Benefits of the New Kafka Architecture
The removal of Zookeeper and the introduction of KRaft have brought several benefits:
1. Simplified Operations: With only one system to manage, operations have become more straightforward.
2. Improved Performance: Early benchmarks have shown improvements in broker start-up times and metadata operations.
3. Enhanced Scalability: The new architecture allows for larger clusters, potentially supporting hundreds of thousands of partitions.
4. Better Security: A single security model for the entire system has simplified security configurations.
6. Unified Consistency Model: The new architecture ensures a consistent model throughout the system.
Performance So Far
Early adopters and benchmarks have reported positive results:
- Startup Time: Broker startup times have significantly decreased, especially in large clusters.
- Metadata Operations: Operations like creating topics and altering partitions have become faster.
- Scalability: Users have successfully run clusters with more partitions than were practical with Zookeeper.
- Stability: Despite being a major architectural change, the KRaft mode has proven to be stable in production environments.
However, it's important to note that performance can vary depending on specific use cases and configurations. The Kafka community continues to optimize and improve the KRaft implementation.

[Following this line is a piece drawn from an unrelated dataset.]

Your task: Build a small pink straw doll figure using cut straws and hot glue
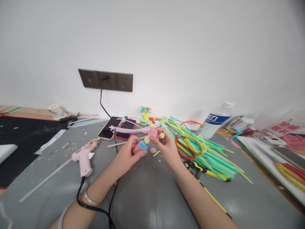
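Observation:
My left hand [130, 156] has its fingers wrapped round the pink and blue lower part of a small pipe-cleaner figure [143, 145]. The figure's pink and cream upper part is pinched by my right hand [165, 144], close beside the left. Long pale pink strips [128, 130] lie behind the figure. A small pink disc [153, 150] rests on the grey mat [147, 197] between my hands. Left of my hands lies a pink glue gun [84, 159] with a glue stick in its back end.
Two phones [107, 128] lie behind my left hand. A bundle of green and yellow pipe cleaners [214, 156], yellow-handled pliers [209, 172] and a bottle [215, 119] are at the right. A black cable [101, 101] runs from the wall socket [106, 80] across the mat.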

What This Means for Kafka Users and the Future
For Kafka users, the removal of Zookeeper represents a significant but positive change:
1. Migration Planning: Users should start planning their migration to KRaft, although Zookeeper support will be maintained for some time.
2. Simplified Deployments: New Kafka deployments can be set up more easily without the need to configure and maintain Zookeeper.
3. Potential for Larger Clusters: Users can explore scaling their clusters to sizes that were previously impractical.
4. Continued Improvements: As the community gains more experience with KRaft, further optimizations and features are likely to be developed.
Looking to the future, the removal of Zookeeper paves the way for Kafka to continue evolving. It opens up possibilities for new features that were difficult or impossible to implement in the old architecture. The Kafka community is likely to focus on further improving scalability, performance, and ease of use in upcoming releases.
Conclusion
The decision to remove Zookeeper from Apache Kafka's architecture marks a significant milestone in the project's evolution. While it presented challenges, the benefits in terms of simplification, performance, and scalability make it a worthwhile transition. As Kafka continues to adapt to the growing demands of modern data infrastructures, this change positions it well for future innovations in the world of distributed systems and event streaming.